Quarante millions de pétainistes (juin 1940-juin 1943)
Ce deuxième tome de la « Grande histoire des Français sous l’Occupation » se veut, dans la lignée du précédent, une minutieuse enquête de psychologie historique cherchant à cerner les rapports entre le maréchal Pétain et les Français de juin 1940 à juin 1943. Henri Amouroux fait preuve ici d’un réel talent de conteur. Son ouvrage est en effet construit comme une pièce de théâtre : la première partie nous présente les protagonistes (L’homme de 1856 et les Français de 1940) ; la deuxième introduit les chœurs (L’assemblée des fidèles) et la troisième voit l’entrée en scène des futurs héros (Des adversaires bien élevés).
L’auteur montre bien le paradoxe de Pétain, homme du XIXe siècle. Cet archaïsme du personnage transparaît dans sa correspondance : nous l’y voyons se préoccuper des moindres détails pratiques de la mise en bouteille de son vin alors qu’il est ambassadeur en Espagne, en mars 1939…
Mais l’aveuglement du personnel politique de la IIIe République n’est pas dissimulé. Henri Amouroux souligne le fait qu’aucun des parlementaires réunis à Vichy ne remettait en cause l’armistice. Ceux hostiles aux pleins pouvoirs furent même empêchés d’intervenir par leurs collègues. Si ces bouleversements politiques s’effectuèrent si aisément, c’est que les Français pensaient surtout à subsister dans un pays où le ravitaillement devenait de plus en plus difficile. Le nombre des vols passa ainsi de 35 000 en 1938 à 103 000 en 1941… Toutefois, il est certain que le vieux maréchal sut créer un courant d’adhésion populaire à sa personne. L’évocation des manifestations du pétainisme quotidien constitue un des meilleurs passages du livre. La « panoplie des gadgets pétainistes » (foulards, cendriers…), les bains de foule du chef de l’État français et les homélies du clergé dressent le portrait d’un peuple cultivant le sens du repentir et fuyant celui des responsabilités.
Même les premiers résistants n’échappèrent pas totalement à cette atmosphère de révérence pour le chef providentiel surgi de la défaite. Ceux de Londres, mis à part de Gaulle, se refusèrent pendant longtemps à attaquer le « Maréchal », tandis que le Parti communiste resta silencieux sur l’occupation allemande pendant plusieurs mois. Ce n’est qu’à partir du printemps 1941 que la résistance dans son ensemble considéra Pétain comme un collaborateur.
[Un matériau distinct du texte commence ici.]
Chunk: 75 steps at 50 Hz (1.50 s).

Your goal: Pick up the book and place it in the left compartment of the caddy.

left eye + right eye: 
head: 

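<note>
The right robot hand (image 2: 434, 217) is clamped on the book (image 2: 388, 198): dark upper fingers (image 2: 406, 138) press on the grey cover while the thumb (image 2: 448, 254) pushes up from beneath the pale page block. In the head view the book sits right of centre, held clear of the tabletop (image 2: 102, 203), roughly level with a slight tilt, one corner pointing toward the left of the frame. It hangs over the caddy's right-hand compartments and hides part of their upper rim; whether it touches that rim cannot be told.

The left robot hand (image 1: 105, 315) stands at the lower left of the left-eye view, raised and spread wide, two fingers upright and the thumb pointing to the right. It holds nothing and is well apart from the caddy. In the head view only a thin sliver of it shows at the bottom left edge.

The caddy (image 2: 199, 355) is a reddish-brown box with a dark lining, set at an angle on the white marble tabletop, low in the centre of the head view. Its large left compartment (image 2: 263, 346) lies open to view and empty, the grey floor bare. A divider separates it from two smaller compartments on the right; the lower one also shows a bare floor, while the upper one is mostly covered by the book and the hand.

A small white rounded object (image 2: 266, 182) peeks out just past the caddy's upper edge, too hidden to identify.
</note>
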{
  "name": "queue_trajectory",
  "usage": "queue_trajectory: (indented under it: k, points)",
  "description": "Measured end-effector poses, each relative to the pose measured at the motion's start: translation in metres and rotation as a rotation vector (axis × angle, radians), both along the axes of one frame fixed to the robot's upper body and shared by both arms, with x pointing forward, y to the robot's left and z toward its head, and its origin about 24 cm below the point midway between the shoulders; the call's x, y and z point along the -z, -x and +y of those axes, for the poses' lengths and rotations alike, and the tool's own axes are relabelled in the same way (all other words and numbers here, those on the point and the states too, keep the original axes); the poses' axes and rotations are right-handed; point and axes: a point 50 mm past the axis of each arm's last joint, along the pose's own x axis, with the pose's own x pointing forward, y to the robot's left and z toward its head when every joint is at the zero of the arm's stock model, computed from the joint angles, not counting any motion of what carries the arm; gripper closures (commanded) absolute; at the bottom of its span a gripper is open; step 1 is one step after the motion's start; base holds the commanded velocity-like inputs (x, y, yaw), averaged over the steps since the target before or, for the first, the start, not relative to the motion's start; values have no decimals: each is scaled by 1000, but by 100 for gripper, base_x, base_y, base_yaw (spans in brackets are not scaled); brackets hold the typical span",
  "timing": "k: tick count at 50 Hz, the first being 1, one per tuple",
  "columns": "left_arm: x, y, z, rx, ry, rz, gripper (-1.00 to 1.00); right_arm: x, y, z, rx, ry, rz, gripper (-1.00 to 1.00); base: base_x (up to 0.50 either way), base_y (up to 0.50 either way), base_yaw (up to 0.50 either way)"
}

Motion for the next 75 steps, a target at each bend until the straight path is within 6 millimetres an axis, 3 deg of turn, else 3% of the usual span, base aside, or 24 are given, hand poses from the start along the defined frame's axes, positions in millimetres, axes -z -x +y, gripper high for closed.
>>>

Pour Henri Amouroux, l’histoire ne se limite donc pas au dépouillement des archives, mais doit aussi tenir compte des sentiments éprouvés par les dirigeants et par la masse des « obscurs, des sans-grades ». La faiblesse de l’ouvrage, si faiblesse il y a, réside peut-être justement dans cette approche psychologique, qui amène parfois l’auteur à privilégier en Pétain l’individu au détriment de l’homme d’État. Les motivations de la collaboration se trouvent ainsi quelque peu minimisées (1). Mais ceci ne diminue pas l’intérêt d’un ouvrage qui constitue une importante contribution à l’étude des mentalités collectives au lendemain du désastre de 1940. ♦
(1) Cf. à ce sujet Robert Paxton : La France de Vichy ; Éditions du Seuil, 1973 ; 375 pages.